| WORK ITEM |
Your output should consist of the data, copied exactly.

| DATA PROVIDED |
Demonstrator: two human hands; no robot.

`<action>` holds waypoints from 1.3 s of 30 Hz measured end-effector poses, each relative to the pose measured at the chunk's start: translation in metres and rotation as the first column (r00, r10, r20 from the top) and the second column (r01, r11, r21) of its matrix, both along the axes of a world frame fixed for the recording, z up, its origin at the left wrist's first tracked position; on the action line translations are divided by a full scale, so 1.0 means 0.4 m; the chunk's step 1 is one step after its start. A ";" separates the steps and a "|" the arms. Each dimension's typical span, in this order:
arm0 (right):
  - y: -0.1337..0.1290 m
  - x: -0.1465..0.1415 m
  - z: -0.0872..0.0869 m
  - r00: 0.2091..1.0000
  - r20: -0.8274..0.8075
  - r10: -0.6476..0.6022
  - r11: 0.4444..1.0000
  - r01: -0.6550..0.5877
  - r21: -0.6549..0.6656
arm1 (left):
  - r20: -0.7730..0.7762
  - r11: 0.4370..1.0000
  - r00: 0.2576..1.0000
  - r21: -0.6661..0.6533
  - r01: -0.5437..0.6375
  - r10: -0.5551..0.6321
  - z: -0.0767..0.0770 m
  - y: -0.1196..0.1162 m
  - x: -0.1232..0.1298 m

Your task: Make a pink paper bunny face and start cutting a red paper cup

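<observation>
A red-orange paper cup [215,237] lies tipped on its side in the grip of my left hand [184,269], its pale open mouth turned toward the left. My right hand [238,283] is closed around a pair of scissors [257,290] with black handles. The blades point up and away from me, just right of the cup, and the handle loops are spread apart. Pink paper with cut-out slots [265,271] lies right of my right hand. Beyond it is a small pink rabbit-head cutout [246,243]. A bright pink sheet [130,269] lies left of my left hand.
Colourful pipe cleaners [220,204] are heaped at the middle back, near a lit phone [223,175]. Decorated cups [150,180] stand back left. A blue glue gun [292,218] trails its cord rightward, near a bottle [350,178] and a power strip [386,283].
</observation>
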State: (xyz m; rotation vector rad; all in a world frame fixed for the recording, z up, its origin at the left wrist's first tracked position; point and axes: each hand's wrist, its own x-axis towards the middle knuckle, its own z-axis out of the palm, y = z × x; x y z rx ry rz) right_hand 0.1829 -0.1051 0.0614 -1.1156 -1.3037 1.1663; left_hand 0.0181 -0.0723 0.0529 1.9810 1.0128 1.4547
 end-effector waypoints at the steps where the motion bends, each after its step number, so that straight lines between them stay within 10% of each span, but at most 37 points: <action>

| SOLUTION TO THE EXERCISE |
Demonstrator: two human hands; no robot.

`<action>` holds waypoints from 1.3 s of 30 Hz measured end-effector poses, each relative to the pose measured at the chunk's start: translation in metres and rotation as the first column (r00, r10, r20 from the top) and the second column (r01, r11, r21) of its matrix, both along the axes of a world frame fixed for the recording, z up, its origin at the left wrist's first tracked position; on the action line translations are divided by a full scale, so 1.0 means 0.4 m; the chunk's step 1 is one step after its start. A ";" separates the steps and a "|" the arms. Each dimension's typical span, in this order:
arm0 (right):
  - y: -0.1337..0.1290 m
  - x: -0.1465..0.1415 m
  - z: -0.0872..0.0869 m
  - r00: 0.2091..1.0000
  - r20: -0.8274..0.8075
  - r10: -0.6476..0.6022
  - r11: 0.4444..1.0000
  - r01: -0.6550..0.5877
  - r21: -0.6549..0.6656
arm1 (left):
  - r20: -0.7730..0.7762
  - r11: 0.4370..1.0000
  - r00: 0.2576..1.0000
  - r21: -0.6661..0.6533
  - r01: -0.5437..0.6375
  - r10: -0.5551..0.6321
  - z: -0.0767..0.0770 m
  - y: -0.1196..0.1162 m
  - x: -0.1232..0.1298 m

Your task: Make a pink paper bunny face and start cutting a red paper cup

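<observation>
A red-orange paper cup [215,237] lies tipped on its side in the grip of my left hand [184,269], its pale open mouth turned toward the left. My right hand [238,283] is closed around a pair of scissors [257,290] with black handles. The blades point up and away from me, just right of the cup, and the handle loops are spread apart. Pink paper with cut-out slots [265,271] lies right of my right hand. Beyond it is a small pink rabbit-head cutout [246,243]. A bright pink sheet [130,269] lies left of my left hand.
Colourful pipe cleaners [220,204] are heaped at the middle back, near a lit phone [223,175]. Decorated cups [150,180] stand back left. A blue glue gun [292,218] trails its cord rightward, near a bottle [350,178] and a power strip [386,283].
</observation>
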State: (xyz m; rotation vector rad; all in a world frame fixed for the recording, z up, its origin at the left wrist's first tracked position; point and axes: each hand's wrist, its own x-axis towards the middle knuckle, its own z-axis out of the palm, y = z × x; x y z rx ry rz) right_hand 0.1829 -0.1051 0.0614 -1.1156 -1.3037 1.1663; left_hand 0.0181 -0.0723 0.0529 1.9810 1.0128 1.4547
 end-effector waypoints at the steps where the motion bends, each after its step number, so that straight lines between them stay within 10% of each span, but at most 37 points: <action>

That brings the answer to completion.